-Então diga-me, de que vale saber tudo sobre a poesia? De que vale saber onde fica a tal sílaba tônica da palavra? - disse o velho e turrão cientificista em tom questionador e pejorativo - As ciências são aplicáveis, usamos a química para produzir tantos remédios, conservar e dar aromas a alimentos etc. A biologia nos ajuda a entender como funcionamos, como somos e dá um grande auxílio na medicina. Medicina essa a qual não preciso sequer citar sua importância. E por fim temos a física, que é tão aplicada no dia-a-dia e sem a qual não teríamos muitas das coisas que tanto utilizamos.
-É, eu não sei de que vale a poesia, não sei mesmo. Não sei qual é a vantagem de saber metrificar um verso e de saber qual é a sílaba tônica. - replicou o jovem literato com ímpar calma - Mas também não sei de que vale estudar fenômenos naturais, não sei de que vale recontar a História, sendo que ela já passou, não entendo pra que conhecer outras línguas.

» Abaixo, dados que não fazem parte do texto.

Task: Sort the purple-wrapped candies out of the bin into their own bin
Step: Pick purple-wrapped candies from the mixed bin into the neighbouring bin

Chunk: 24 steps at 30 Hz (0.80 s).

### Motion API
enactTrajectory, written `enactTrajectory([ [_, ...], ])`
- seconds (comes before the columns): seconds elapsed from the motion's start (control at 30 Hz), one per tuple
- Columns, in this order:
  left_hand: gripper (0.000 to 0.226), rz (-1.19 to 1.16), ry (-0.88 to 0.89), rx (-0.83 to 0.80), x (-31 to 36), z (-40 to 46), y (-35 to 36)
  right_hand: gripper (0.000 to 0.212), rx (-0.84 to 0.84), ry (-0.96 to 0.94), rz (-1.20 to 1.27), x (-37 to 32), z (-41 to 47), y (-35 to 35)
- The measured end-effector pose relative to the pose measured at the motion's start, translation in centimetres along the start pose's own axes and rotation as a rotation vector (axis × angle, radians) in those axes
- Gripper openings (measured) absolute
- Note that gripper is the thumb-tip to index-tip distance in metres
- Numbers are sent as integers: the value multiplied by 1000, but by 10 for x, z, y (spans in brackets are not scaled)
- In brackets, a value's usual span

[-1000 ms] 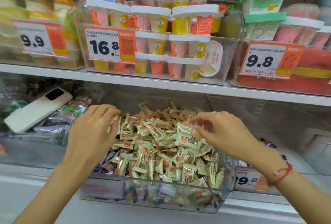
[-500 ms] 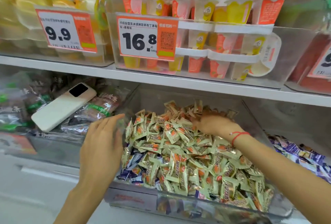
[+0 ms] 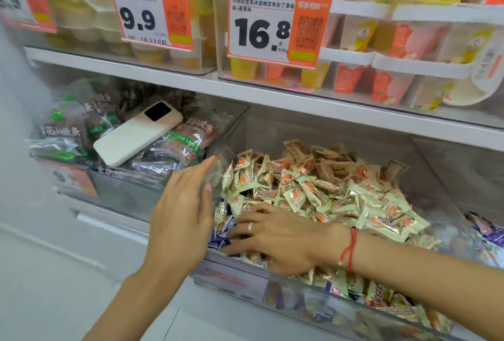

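Left hand: my left hand [image 3: 181, 220] lies flat and relaxed against the near-left corner of the clear bin [image 3: 234, 282], holding nothing.
Right hand: my right hand [image 3: 275, 234] rests fingers-spread on the heap, fingertips touching purple-wrapped candies [image 3: 218, 242].
Purple-wrapped candies: between my two hands, low under the pale green candies [image 3: 321, 193].
Phone [image 3: 136, 133]: beyond my left hand.

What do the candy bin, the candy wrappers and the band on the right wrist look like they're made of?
Candy bin: clear rigid plastic, glossy; the candies show through its front wall. Green-and-orange candy wrappers: thin crinkled film, probably foil-lined, with shiny glints. Wrist band: red string or cord, matte, seemingly tied.
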State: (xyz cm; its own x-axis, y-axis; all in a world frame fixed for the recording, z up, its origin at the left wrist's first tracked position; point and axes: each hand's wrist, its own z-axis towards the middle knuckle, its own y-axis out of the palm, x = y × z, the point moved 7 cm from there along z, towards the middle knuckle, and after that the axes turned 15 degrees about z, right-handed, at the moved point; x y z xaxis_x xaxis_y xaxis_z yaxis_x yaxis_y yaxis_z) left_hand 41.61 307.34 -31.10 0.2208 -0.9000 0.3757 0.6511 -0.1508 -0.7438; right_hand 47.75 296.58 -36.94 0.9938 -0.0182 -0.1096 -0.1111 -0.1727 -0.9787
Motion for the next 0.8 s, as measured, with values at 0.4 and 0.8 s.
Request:
enactTrajectory([
  [0.4,41,17,11,-6,4,1,-2,38,407,242,7,42,-46,-64],
  [0.8,38,193,329,110,48,6,-10,27,565,479,441,53,-94,-75],
])
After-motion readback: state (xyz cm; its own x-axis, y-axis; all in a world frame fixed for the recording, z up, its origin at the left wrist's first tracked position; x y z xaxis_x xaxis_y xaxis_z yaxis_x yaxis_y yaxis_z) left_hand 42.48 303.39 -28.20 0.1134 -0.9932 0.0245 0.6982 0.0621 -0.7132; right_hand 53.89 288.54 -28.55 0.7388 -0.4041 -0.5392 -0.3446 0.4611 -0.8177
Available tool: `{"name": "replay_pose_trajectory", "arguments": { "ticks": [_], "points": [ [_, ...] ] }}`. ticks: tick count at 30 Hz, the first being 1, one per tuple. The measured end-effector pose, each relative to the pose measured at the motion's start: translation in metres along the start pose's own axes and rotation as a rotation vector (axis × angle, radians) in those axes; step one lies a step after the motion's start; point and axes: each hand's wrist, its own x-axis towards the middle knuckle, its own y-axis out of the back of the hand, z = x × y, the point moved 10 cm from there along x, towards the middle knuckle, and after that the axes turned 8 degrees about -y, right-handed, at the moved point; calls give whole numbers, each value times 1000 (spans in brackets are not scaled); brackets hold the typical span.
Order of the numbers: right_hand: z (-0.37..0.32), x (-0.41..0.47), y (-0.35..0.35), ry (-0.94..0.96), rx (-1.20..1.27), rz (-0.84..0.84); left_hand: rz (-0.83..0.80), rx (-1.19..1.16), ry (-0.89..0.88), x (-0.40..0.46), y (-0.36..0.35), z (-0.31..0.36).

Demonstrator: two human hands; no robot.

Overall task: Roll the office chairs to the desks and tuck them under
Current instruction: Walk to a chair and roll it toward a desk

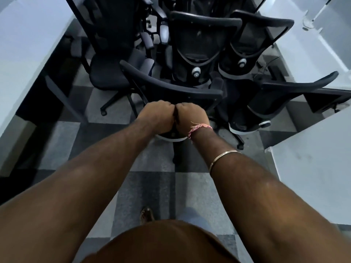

-Eu disse, de nada valem essas "delicadezas" da poesia. - concluiu o cientista com ar de vitória.
-Mas espere, ainda não concluí, com todo o respeito, também não entendo o porquê de estudar as ciências, como diria Ricardo Reis, "Nada somos que valha", nem nós, nem os estudos literários ou científicos - disse o literato mais entretido com os pássaros e as árvores que os circundavam que com seu interlocutor.- Mas não é que eu tenha algo contra as ciências, tanto as humanas como as exatas, é só que eu não sei de que vale a vida sem o amor. Eu vejo beleza nas letras porque as amo, e o senhor também só vê beleza na Ciência porque a ama, a vida é assim, meramente movida por amor. Acrescento portanto uma ideia à ilustre frase do médico portuense e latinista. Nada somos que valha, ao menos que tenhamos o amor.
E com isso até o homem da razão abriu-se à emoção.